Looking around the student parking lot on campus, I have begun to wonder what happened to the concept of a starving student. Cars driven by the students appear to be worth much more than the cars driven by the faculty.
Many years ago, my wife and I were students, and I think we could genuinely be described as, if not starving, then at least somewhat underfed students. And this was reflected by our car: we didn’t have one. We either walked or rode the bus everywhere we went. As we were going to school in Houston, this was a real hardship. Houston is one of the great car cities; it is hard to live there without a car.
So, my wife and I started looking for something in our price range. Well, it wasn’t exactly a range, we had $75. We could have gone up to $85, but it would have meant skipping a few meals. Luckily, we found a car for sale for exactly $75. And, compounding our luck, the man selling it lived on a bus route. When you are car shopping by public transportation, your choices are limited.

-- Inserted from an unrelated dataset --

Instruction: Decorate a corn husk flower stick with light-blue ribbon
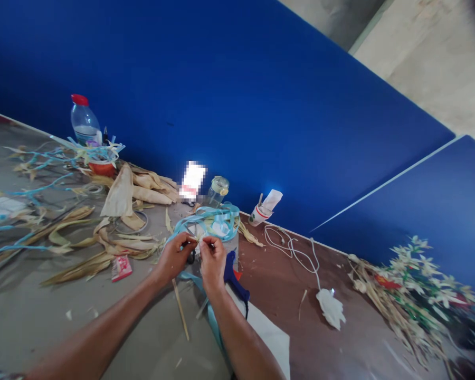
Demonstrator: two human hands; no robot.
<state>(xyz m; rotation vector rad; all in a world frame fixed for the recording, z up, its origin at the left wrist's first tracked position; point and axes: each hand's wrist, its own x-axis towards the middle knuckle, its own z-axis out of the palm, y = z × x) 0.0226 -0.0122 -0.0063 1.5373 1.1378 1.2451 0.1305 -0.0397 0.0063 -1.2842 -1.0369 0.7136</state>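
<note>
Head view: we hold a small pale piece point(199, 239) where our hands meet, thumb and forefinger of our left hand point(176, 253) pinched together on one side of it and those of our right hand point(212, 259) pinched on the other, its exact shape too small to tell. It sits right at the fingertips, on the near side of the looped light blue ribbon point(218, 215). Just beside our right hand we see a dark blue glue gun point(234, 279), and a thin stick point(181, 310) lies on the table point(142, 338) between our forearms.

Held piece point(199, 238) too small to tell; bright screen point(193, 179) pixelated; forearms point(239, 332) cut off.
</note>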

The car was a 1959 Karmann Ghia Type 14 Coupe. This was a sports car where the engine and chassis were proven German engineering coupled with an Italian styled body. Damn, that sounds exotic. What we actually had was a twelve year old Volkswagen underneath an aging Italian body. Some things age like fine wine. Italian sports cars age like milk. Putting these two halves together may have been some form of revenge for us winning that war. This poor car had lived most of its life too close to salt water, and the only precision instrument the previous owner had used for maintenance must have been six feet of rusty chain.
The car, while running, was a wreck. We bought it immediately and drove it home. I think the top speed we achieved on that first trip was about 10 miles an hour, but I’m not sure as the speedometer wasn’t connected.

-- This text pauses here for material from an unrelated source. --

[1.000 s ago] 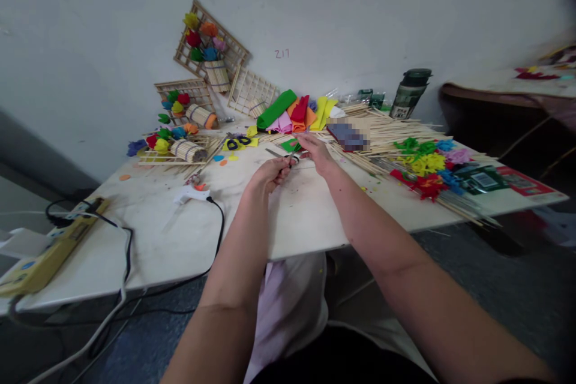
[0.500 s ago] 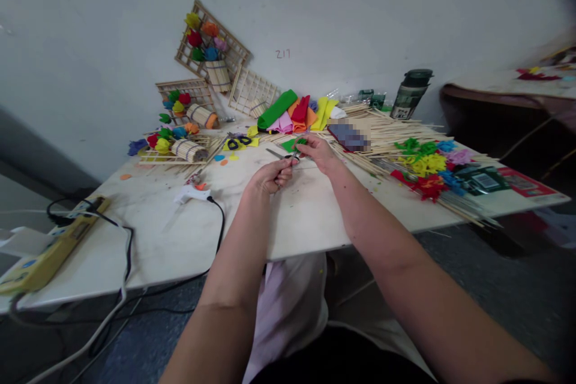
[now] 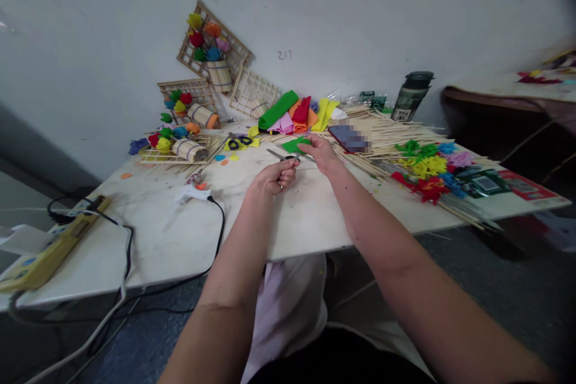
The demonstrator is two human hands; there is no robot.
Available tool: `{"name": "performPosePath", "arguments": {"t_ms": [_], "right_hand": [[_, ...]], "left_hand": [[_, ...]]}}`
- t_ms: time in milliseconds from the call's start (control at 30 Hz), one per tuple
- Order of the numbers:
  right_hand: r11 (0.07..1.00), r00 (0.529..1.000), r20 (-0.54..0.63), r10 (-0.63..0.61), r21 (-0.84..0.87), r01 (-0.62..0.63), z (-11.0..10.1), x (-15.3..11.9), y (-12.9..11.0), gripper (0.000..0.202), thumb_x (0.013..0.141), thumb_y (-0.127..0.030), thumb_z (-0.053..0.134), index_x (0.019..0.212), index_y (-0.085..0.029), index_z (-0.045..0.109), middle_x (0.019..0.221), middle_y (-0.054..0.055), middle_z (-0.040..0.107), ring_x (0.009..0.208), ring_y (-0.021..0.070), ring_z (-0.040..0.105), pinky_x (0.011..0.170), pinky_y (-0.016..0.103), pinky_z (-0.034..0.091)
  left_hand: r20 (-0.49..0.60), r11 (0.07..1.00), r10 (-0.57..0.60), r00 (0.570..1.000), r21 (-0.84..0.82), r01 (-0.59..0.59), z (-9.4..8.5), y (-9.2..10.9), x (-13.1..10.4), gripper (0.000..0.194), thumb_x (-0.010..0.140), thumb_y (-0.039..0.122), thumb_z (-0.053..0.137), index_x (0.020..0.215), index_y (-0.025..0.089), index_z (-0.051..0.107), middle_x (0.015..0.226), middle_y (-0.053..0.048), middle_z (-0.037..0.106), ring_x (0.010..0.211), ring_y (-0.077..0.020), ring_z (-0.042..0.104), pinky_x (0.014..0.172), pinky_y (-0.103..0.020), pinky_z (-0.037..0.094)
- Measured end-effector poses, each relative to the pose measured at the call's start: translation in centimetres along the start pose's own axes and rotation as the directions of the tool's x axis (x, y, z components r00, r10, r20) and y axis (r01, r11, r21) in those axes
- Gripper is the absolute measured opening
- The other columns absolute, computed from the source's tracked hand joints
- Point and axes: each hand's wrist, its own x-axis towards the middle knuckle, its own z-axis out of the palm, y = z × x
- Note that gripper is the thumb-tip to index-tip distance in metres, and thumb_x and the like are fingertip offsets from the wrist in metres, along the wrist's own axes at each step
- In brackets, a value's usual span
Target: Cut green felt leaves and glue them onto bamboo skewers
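My left hand (image 3: 279, 177) is closed over the table, and a thin greyish stem-like piece pokes up from its fingertips. Just behind it are scissors (image 3: 275, 155), blade pointing left and a dark handle partly hidden by the fingers. My right hand (image 3: 318, 151) is higher and to the right, thumb and fingers pinched at the right edge of a green felt-like sheet (image 3: 293, 144). The two hands are close but apart. A second pair of scissors (image 3: 239, 142) with black handles lies on yellow material to the left.
Rolled coloured sheets (image 3: 278, 110), a phone (image 3: 350, 138) and many thin wooden sticks (image 3: 396, 135) are behind. Flower-decorated lattices (image 3: 216, 42) lean at the left. A white glue gun (image 3: 193, 193) with a black cord and a yellow power strip (image 3: 54, 246) lie left; coloured fuzzy stems (image 3: 425, 165) lie right.
The green sheet now shows more fully and flatter by my right fingers, where a bunched green bit was held before. My left hand has shifted slightly right.
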Motion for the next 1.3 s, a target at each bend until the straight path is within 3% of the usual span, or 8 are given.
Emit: {"name": "performPosePath", "arguments": {"t_ms": [533,1300], "right_hand": [[0.987,0.996,0.005,-0.085,-0.135,0.085,0.0,0.6,2.0,0.024,0.066,-0.038,0.064,0.073,-0.018,0.051,0.061,-0.006,0.044,0.058,0.0087,0.039,0.057,0.024,0.032],[0.979,0.996,-0.054,-0.077,-0.195,0.065,0.2,0.6,2.7,0.028,0.066,-0.042,0.064,0.077,-0.018,0.055,0.062,-0.005,0.047,0.053,0.0085,0.042,0.050,0.024,0.038]], "left_hand": [[-0.027,0.999,0.030,0.999,0.036,-0.029,0.2,-0.1,0.1,0.015,0.088,0.018,0.039,0.078,0.015,0.049,0.046,0.009,0.019,0.031,-0.0024,0.019,0.033,-0.013,0.006],[-0.077,0.984,0.049,0.996,0.172,-0.036,0.6,-0.1,0.2,0.015,0.088,0.020,0.037,0.078,0.016,0.047,0.045,0.009,0.023,0.031,-0.0022,0.018,0.034,-0.015,0.005]]}}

Almost nothing worked as it should. As we began the laborious task of repairing the car, we discovered it was a rolling disaster area. Someone had rewired the car using assorted appliance cord and stereo speaker wire. The brakes, windshield wipers, hand brake, and starter were sort of iffy. The heater could not be turned off. The battery could only reliably hold a charge until you needed to use it, and the transmission was not a team player. The car had an independent steering system, meaning it would independently decide to suddenly change lanes. With luck, we could usually get three of the four cylinders to fire. We loved that car.
I remember pushing that car a lot, usually to get it started. This took more than a few people to push it fast and long enough for the engine to fire. As Blanche Dubois said, we frequently depended on the kindness of strangers. I also remember more than a few flats. We could not afford new or even retreaded tires, so we kept patching the original tires; a set of Dunflopped Maypops.

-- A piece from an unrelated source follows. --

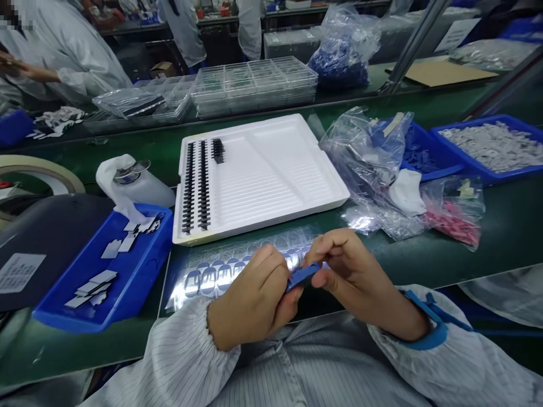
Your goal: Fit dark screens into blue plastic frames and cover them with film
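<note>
Between my two hands is a small flat blue plastic part (304, 276), dark on its underside. My left hand (258, 291) grips its left end with the fingers curled. At the other end, my right hand (345, 271) pinches it between thumb and fingers. Just beyond them on the bench lies a clear sheet of film stickers (216, 276) with rounded outlines. Behind that sits a white foam tray (263, 181), with rows of black parts (203, 186) standing in its left grooves.
At left are a blue bin (139, 282) of small white-and-black pieces, a white bottle (148, 186) and a tape roll (46, 169). To the right lie plastic bags (365, 164), a bag of red parts (453, 217) and a blue tray (496, 175) of pale pieces. Clear boxes (254, 85) stand behind.
</note>
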Demonstrator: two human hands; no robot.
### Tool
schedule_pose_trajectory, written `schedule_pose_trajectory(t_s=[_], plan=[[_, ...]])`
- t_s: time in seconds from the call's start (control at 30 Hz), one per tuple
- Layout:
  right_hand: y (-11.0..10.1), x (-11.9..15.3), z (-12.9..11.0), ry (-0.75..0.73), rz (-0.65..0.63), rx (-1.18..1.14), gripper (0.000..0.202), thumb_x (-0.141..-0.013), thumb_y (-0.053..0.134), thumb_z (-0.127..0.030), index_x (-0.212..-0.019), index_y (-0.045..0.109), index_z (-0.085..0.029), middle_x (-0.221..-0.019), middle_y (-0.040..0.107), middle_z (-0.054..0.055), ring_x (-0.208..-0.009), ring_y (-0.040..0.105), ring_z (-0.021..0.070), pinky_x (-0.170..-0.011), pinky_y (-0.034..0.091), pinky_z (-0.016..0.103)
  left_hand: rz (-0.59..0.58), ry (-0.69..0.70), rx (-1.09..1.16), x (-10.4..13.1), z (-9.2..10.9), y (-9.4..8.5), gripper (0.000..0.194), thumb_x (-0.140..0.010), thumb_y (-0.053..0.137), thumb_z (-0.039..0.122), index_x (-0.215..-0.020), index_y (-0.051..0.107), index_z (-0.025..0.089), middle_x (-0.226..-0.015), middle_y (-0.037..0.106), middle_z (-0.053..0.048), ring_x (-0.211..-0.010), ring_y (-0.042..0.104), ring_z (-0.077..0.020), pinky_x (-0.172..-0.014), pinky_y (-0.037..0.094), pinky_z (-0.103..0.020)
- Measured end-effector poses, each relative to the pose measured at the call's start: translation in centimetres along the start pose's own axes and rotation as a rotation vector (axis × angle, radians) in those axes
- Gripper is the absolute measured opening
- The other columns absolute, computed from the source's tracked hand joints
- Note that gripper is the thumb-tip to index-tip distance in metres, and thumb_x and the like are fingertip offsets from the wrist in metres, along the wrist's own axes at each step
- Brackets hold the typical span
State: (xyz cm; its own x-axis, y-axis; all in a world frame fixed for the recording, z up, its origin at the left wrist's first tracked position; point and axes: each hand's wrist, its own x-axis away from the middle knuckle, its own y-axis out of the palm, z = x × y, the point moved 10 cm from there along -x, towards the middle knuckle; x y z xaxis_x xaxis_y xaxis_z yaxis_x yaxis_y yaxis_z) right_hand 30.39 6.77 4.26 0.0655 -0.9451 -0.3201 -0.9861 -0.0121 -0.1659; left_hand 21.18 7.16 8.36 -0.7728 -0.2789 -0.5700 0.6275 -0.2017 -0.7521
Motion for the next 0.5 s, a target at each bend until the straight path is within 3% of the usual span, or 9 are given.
schedule_pose_trajectory(t_s=[0.13,0.23,0.33,0.43,0.5], plan=[[-0.6,0.7,-1.3,-0.127,-0.015,-0.099,0.021,-0.091,0.049,-0.012,-0.099,0.040,-0.029,-0.089,0.053,-0.001,-0.085,0.055,0.0143,-0.076,0.048,0.035,-0.061,0.128,-0.007,-1.0,1.1,-0.1,0.011,-0.084,0.042,0.011,-0.075,0.044,0.016,-0.068,0.046,-0.004,-0.066,0.038,-0.0170,-0.054,0.040,-0.032],[-1.6,0.7,-1.6,-0.122,-0.009,-0.133,0.015,-0.091,0.054,-0.023,-0.097,0.041,-0.027,-0.090,0.056,-0.001,-0.087,0.058,0.0131,-0.080,0.050,0.035,-0.076,0.284,-0.102,-1.5,2.2,-0.5,0.010,-0.084,0.046,0.012,-0.075,0.048,0.015,-0.068,0.050,-0.005,-0.068,0.040,-0.0183,-0.055,0.040,-0.033],[-1.9,0.7,-0.6,0.100,-0.099,-0.221,0.036,-0.080,0.066,-0.041,-0.103,0.045,-0.023,-0.101,0.059,0.004,-0.095,0.061,0.0151,-0.081,0.053,0.034,-0.155,0.439,-0.281,-2.0,2.9,0.1,0.010,-0.082,0.049,0.009,-0.076,0.054,0.016,-0.071,0.057,-0.004,-0.069,0.044,-0.0189,-0.062,0.040,-0.035],[-2.1,2.0,1.4,0.391,-0.138,-0.301,0.041,-0.074,0.073,-0.032,-0.103,0.046,-0.022,-0.101,0.060,0.003,-0.093,0.063,0.0129,-0.081,0.054,0.030,-0.281,0.554,-0.371,-2.3,3.3,2.0,0.015,-0.082,0.049,0.007,-0.077,0.056,0.019,-0.074,0.061,0.000,-0.068,0.047,-0.0172,-0.068,0.038,-0.035],[-3.0,3.1,2.2,0.451,-0.095,-0.279,0.041,-0.075,0.073,-0.026,-0.104,0.045,-0.023,-0.098,0.061,0.001,-0.088,0.064,0.0118,-0.079,0.054,0.028,-0.319,0.557,-0.373,-2.6,3.5,3.2,0.014,-0.086,0.047,0.011,-0.081,0.057,0.020,-0.076,0.061,0.001,-0.070,0.048,-0.0164,-0.069,0.036,-0.035]])
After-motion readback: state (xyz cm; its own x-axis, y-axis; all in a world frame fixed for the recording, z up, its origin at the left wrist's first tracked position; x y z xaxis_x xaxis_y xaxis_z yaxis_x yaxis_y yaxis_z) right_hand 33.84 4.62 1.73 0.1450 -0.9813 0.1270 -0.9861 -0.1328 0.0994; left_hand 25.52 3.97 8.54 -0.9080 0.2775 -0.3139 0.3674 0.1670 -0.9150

Still, this was quite a learning experience for both of us. My wife learned I had a full set of wrenches and an fuller vocabulary of curse words. I learned she had double jointed hands. While trying to get enough gas to manually feed the carburetor, I dropped a turkey baster into the gas tank. She promptly reached down there and retrieved it. Looking at the tiny hole she had just put her hand through was the first time I believed she might actually accomplish her dream of going to medical school and becoming a surgeon.
While I never did get that car in really good shape, it did have something of a high point: our last real ride in the car was its crowning moment.
I had cleaned the spark plugs, replaced some more of the melting wiring, and generally hammered it back into a shape that looked like a car. It was late one night when I turned the key and it actually started right up. It even sounded pretty good, a nice deep roaring noise. Of course that was mainly due to the faulty muffler wrapped in duct tape, but it was the time for a test ride. My wife and I roared off, taking a trip down a long curving road. I had the pedal buried in the floor, wind was blowing wildly through the holes in the floorboards and we got up to an amazing 35 miles per hour!
And that’s when the engine died, the headlights went out and the hood flew up. It’s also when we decided to sell it.
In some ways, this really was the perfect car for us as we could not have afforded the gas and maintenance for a real car, that Karmann Ghia was more of a hobby than transportation. My wife and I had a lot of fun working on that car together and it was sort of sad when we finally realized that it was not worth the effort. Eventually we sold it to someone else for the same price we had paid, $75. I hope they had half the fun with that car we did.
I feel sort of sorry for students of today. Forty years from now, it will be a little boring for someone to write a blog where they say, “Yeah, I had a car in college. It always worked. Eventually, I sold it and bought another one that worked.”